What is required
Only lines holding the word "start" should be copied from the material.

------ Provided material

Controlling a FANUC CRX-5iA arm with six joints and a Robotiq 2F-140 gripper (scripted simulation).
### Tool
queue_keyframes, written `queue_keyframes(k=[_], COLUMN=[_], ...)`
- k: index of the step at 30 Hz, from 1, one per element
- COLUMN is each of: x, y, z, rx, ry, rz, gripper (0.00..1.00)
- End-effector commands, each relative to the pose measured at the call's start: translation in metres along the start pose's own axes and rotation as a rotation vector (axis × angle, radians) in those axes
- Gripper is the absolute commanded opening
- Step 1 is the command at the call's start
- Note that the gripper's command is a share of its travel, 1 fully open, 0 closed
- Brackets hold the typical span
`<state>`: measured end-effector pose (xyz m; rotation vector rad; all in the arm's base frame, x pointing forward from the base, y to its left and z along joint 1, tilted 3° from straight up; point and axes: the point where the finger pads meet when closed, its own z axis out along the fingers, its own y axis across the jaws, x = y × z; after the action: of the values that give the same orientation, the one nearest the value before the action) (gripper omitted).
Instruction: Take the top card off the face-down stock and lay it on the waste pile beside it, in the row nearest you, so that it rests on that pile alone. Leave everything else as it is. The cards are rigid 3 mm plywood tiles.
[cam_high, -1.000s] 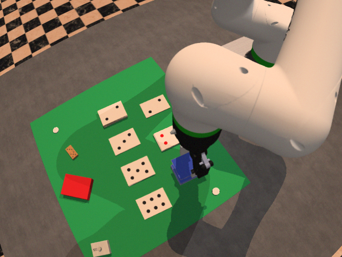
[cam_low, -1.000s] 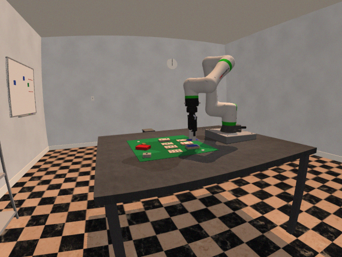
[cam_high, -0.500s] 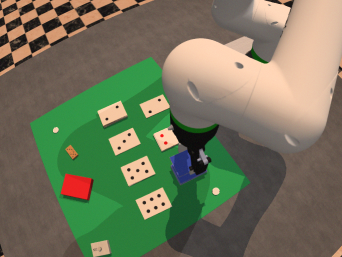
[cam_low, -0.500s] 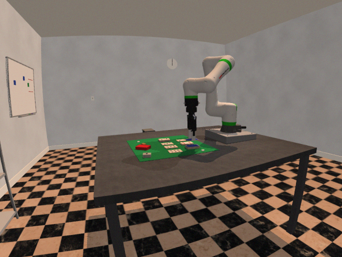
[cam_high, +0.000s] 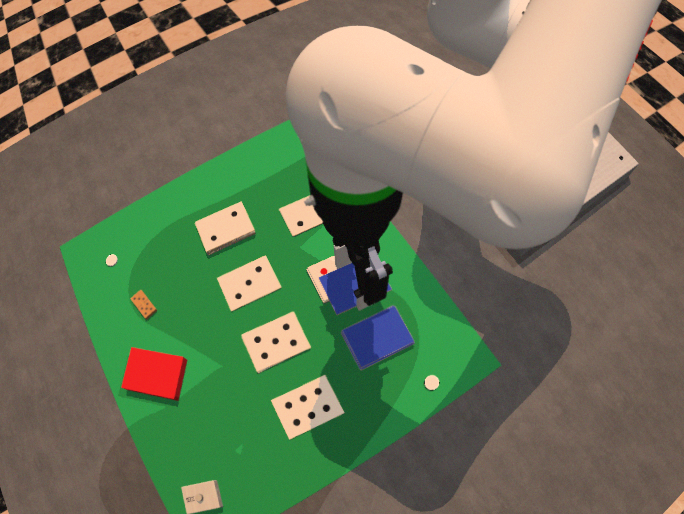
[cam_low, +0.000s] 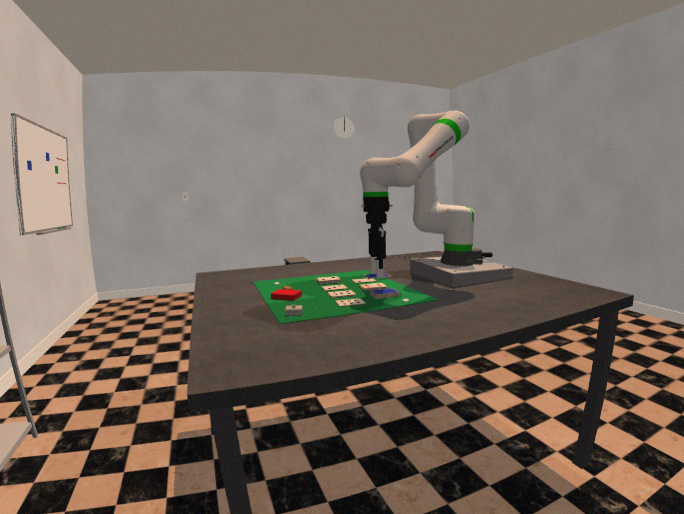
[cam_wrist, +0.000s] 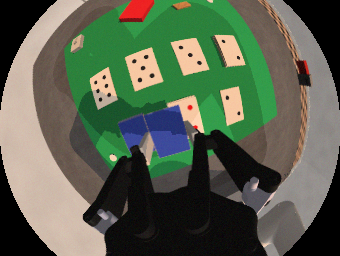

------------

Answer for the task
- End-effector commands, each relative to the pose measured at the call's start: translation in metres along the start pose's own axes and rotation as a rotation vector (axis × angle, radians) in those axes
- Step 1 is the command at the call's start

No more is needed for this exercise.